La mujer, es hembra, femenina, y tiene dos ovarios, con una vagina.

Cuando hablamos de los hombres nos referimos a "ellos" y cuando hablamos de las mujeres nos referimos a "ellas". Y no hay más, dentro de la normalidad.

Ahora bien, durante la gestación de un nuevo ser en el vientre de la madre, quizás por condicionantes externos que nosotros mismo propiciamos aún sin saberlo (alimentación, drogas, estilo de vida…) pueden producirse y de hecho se producen alteraciones genéticas que den lugar a seres que aunque sigan siendo ellos o ellas presenten algún cambio en su genoma que lo diferencie en mayor o menor medida del habitual en la mayoría de los ellos y ellas.

Estas alteraciones se pueden manifestar de múltiples formas, como enfermedades, síndromes o desviaciones sexuales en las que, además, influirían factores sociales o medioambientales, entre otras.

Así, un hombre o una mujer en condiciones normales de su genoma se sentirán atraídos el uno hacia la otra y la otra hacia el uno, como les pasa a todos los animales y con objeto de procrear y perpetuar la especie.

Pero si durante el embarazo se alteran algunos genes y modifican el genoma, amén de otras variaciones, puede modificarse la atracción sexual dirigiéndose no hacia el sexo opuesto sino hacia el igual, dando así lugar a lo que llamamos homosexualidad, que puede ser masculina si el sujeto es un hombre o femenina si se trata de una mujer.

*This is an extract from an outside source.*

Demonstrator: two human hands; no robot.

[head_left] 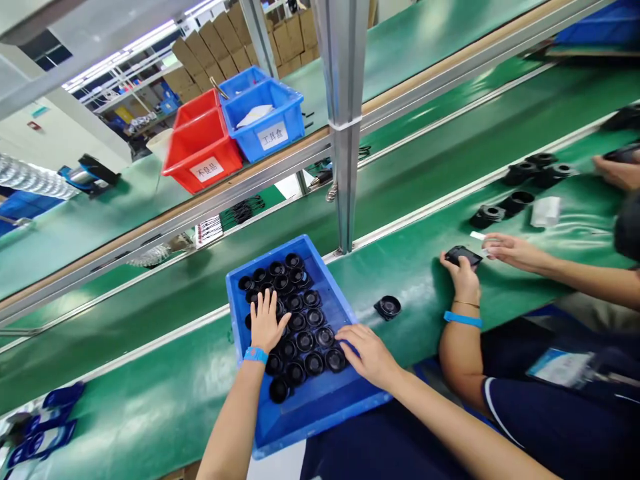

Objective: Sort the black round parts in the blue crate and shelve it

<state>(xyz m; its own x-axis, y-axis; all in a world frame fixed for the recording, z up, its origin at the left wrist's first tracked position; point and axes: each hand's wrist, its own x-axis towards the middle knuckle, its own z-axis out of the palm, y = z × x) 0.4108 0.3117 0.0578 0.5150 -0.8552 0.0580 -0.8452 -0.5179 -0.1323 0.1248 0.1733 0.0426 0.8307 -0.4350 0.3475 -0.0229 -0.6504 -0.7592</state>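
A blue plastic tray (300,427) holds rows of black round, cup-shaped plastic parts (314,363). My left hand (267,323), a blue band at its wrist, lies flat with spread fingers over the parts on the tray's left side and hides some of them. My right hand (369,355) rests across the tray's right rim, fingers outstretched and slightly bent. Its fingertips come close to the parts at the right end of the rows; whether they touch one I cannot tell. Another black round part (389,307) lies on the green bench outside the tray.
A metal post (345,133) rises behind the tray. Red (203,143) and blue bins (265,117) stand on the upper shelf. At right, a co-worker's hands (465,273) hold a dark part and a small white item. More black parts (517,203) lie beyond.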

A los hombres homosexuales, a ellos, les llamamos Gays y a las mujeres homosexuales, a ellas, les llamamos lesbianas.

Considerando que la homosexualidad puede deberse a la alteración de uno o de muchos genes y que los factores sociales o medioambientales también juegan un papel importante en el comportamiento humano, la persona homosexual, sea él o ella, puede también mostrarse al mundo de muchas formas diferentes, que van desde el comportamiento normal y desapercibido hasta el más llamativo, estrafalario y rocambolesco.

Y en ese conjunto de alteraciones genéticas, los resultados no solo se manifiestan en el aspecto sexual o de síndromes como ya comentamos, sino que pueden manifestarse de formas insospechadas.

Cuando afectan al aspecto cognoscitivo, la cosa es de alucine, dando lugar a los alucinados

Tales personas, sin saberlo, presentan en su psique alteraciones que les llevan a creerse "non plus ultras". Pasan de no ser nada a sentirse lo máximo. Y es entonces cuando se empecinan en reorganizar el mundo que les rodea.

Los 15.000 años de historia de los que hablábamos al principio no les valen. Las normas establecidas por eruditos y académicos no les sirven. El statu quo reinante hasta hoy les resulta anticuado y opinan que hay que cambiarlo.

Es entonces cuando empiezan a divagar diciendo que machos y hembras, ellos y ellas no son suficientes, y enfatizan abriendo la clasificación a machas y hembros, elles y otras variantes como hijes, ties, o parientes que obligan a pensar en los parientos.

Pero mientras todo esto ocurre, los científicos siguen luchando para contrarrestar en todo lo posible los efectos perniciosos de las alteraciones genéticas. El paso de gigante dado en 1953 al descubrirse el genoma humano abrió un hilo de esperanza para que en un futuro puedan dejar de malograrse genomas.